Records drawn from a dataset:

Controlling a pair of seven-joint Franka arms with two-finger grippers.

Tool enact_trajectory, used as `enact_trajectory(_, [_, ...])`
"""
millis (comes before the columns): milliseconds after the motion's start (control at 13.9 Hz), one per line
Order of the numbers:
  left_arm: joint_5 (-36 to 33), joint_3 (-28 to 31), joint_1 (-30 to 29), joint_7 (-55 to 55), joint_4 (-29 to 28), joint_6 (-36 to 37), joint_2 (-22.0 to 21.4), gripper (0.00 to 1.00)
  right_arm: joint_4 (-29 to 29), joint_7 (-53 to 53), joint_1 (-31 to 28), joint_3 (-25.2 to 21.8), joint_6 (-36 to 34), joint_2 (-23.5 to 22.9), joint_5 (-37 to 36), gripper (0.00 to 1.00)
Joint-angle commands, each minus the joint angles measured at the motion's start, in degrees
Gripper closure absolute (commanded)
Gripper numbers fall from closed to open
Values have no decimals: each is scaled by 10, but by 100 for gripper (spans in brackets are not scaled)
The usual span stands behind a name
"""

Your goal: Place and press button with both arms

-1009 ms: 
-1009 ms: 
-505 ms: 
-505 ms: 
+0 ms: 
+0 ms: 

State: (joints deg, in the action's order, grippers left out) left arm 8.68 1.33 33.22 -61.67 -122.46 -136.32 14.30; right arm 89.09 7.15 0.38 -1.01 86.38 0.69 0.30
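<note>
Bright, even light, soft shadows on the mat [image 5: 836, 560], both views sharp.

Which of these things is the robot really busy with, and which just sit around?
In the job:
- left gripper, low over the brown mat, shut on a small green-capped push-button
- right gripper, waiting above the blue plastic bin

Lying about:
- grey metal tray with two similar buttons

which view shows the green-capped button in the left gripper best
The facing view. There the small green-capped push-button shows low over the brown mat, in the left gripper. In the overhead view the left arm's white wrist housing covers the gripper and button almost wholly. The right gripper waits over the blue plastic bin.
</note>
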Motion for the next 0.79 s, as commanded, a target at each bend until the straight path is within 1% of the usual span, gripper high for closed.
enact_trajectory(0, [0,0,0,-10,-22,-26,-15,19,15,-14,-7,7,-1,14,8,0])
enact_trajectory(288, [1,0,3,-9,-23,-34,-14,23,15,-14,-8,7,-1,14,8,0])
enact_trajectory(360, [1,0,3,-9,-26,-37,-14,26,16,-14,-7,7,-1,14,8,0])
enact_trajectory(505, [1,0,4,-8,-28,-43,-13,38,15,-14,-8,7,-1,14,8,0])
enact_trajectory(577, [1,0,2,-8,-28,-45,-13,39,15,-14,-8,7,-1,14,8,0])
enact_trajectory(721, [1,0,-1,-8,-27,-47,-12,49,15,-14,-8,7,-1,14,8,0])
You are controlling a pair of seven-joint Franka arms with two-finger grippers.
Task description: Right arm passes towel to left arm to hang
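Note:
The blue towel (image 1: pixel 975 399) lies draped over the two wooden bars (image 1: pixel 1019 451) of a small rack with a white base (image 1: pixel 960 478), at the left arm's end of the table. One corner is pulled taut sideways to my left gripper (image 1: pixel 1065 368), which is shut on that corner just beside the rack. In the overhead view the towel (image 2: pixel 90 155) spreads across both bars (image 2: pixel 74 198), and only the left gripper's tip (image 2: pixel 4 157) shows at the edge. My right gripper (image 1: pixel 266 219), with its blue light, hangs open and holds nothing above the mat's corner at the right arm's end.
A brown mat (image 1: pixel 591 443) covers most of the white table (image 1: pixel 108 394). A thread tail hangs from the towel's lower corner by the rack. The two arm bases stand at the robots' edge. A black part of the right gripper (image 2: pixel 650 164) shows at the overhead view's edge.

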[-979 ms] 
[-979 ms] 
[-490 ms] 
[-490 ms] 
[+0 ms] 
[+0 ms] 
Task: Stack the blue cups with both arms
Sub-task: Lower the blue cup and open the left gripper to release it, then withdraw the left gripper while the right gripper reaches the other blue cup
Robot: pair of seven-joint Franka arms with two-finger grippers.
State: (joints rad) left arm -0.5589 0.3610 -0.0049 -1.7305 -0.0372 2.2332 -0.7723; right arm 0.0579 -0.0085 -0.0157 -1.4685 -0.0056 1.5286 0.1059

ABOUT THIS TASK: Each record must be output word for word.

ANSWER SECTION:
Controlling a pair of seven-joint Franka arms with two-finger grippers.

Tool enact_trajectory, used as `enact_trajectory(_, [_, ...])`
"""
millis (comes before the columns): milliseconds after the motion's start (control at 13.9 Hz), one per line
Order of the numbers:
  left_arm: joint_5 (-36 to 33), joint_3 (-28 to 31), joint_1 (-30 to 29), joint_7 (-55 to 55), joint_4 (-29 to 28), joint_6 (-36 to 37), joint_2 (-22.0 to 21.4), gripper (0.00 to 1.00)
  right_arm: joint_4 (-29 to 29), joint_7 (-53 to 53), joint_1 (-31 to 28), joint_3 (-25.2 to 21.8), joint_6 (-36 to 34), joint_2 (-23.5 to 22.9), joint_5 (-37 to 36), gripper (0.00 to 1.00)
Joint-angle commands, each minus the joint angles measured at the motion's start, in degrees
Gripper closure absolute (commanded)
Gripper numbers fall from closed to open
Values have no decimals: each is scaled by 10, but by 100 for gripper (spans in brackets are not scaled)
The usual span stands behind a name
"""

Your goal: Place and press button with both arms

-1009 ms: 
-1009 ms: 
-505 ms: 
-505 ms: 
+0 ms: 
+0 ms: 

State: (joints deg, in the action's order, grippers left out) left arm 8.68 1.33 33.22 -61.67 -122.46 -136.32 14.30; right arm 89.09 7.15 0.38 -1.01 86.38 0.69 0.30
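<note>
Bright, even light, soft shadows on the mat [image 5: 836, 560], both views sharp.

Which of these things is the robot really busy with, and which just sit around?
In the job:
- left gripper, low over the brown mat, shut on a small green-capped push-button
- right gripper, waiting above the blue plastic bin

Lying about:
- grey metal tray with two similar buttons

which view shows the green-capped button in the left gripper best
The facing view. There the small green-capped push-button shows low over the brown mat, in the left gripper. In the overhead view the left arm's white wrist housing covers the gripper and button almost wholly. The right gripper waits over the blue plastic bin.
</note>
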Motion for the next 0.79 s, as commanded, a target at each bend until the straight path is within 1% of the usual span, gripper high for closed.
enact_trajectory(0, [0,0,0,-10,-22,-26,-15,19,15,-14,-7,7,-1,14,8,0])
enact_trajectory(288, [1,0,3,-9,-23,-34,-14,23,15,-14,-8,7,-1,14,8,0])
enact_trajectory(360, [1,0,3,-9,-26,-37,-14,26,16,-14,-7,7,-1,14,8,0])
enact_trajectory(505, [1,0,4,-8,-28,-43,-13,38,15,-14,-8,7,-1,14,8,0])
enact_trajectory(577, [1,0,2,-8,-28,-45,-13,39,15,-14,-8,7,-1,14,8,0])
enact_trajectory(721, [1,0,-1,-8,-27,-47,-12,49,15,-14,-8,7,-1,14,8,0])
You are controlling a pair of seven-joint Franka arms with two-finger grippers.
Task description: Right arm passes towel to left arm to hang
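Note:
The blue towel (image 1: pixel 975 399) lies draped over the two wooden bars (image 1: pixel 1019 451) of a small rack with a white base (image 1: pixel 960 478), at the left arm's end of the table. One corner is pulled taut sideways to my left gripper (image 1: pixel 1065 368), which is shut on that corner just beside the rack. In the overhead view the towel (image 2: pixel 90 155) spreads across both bars (image 2: pixel 74 198), and only the left gripper's tip (image 2: pixel 4 157) shows at the edge. My right gripper (image 1: pixel 266 219), with its blue light, hangs open and holds nothing above the mat's corner at the right arm's end.
A brown mat (image 1: pixel 591 443) covers most of the white table (image 1: pixel 108 394). A thread tail hangs from the towel's lower corner by the rack. The two arm bases stand at the robots' edge. A black part of the right gripper (image 2: pixel 650 164) shows at the overhead view's edge.
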
[-979 ms] 
[-979 ms] 
[-490 ms] 
[-490 ms] 
[+0 ms] 
[+0 ms] 
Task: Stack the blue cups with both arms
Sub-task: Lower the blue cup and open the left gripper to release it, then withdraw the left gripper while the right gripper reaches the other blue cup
Robot: pair of seven-joint Franka arms with two-finger grippers.
State: (joints rad) left arm -0.5589 0.3610 -0.0049 -1.7305 -0.0372 2.2332 -0.7723; right arm 0.0579 -0.0085 -0.0157 -1.4685 -0.0056 1.5286 0.1059

The reply is now complete.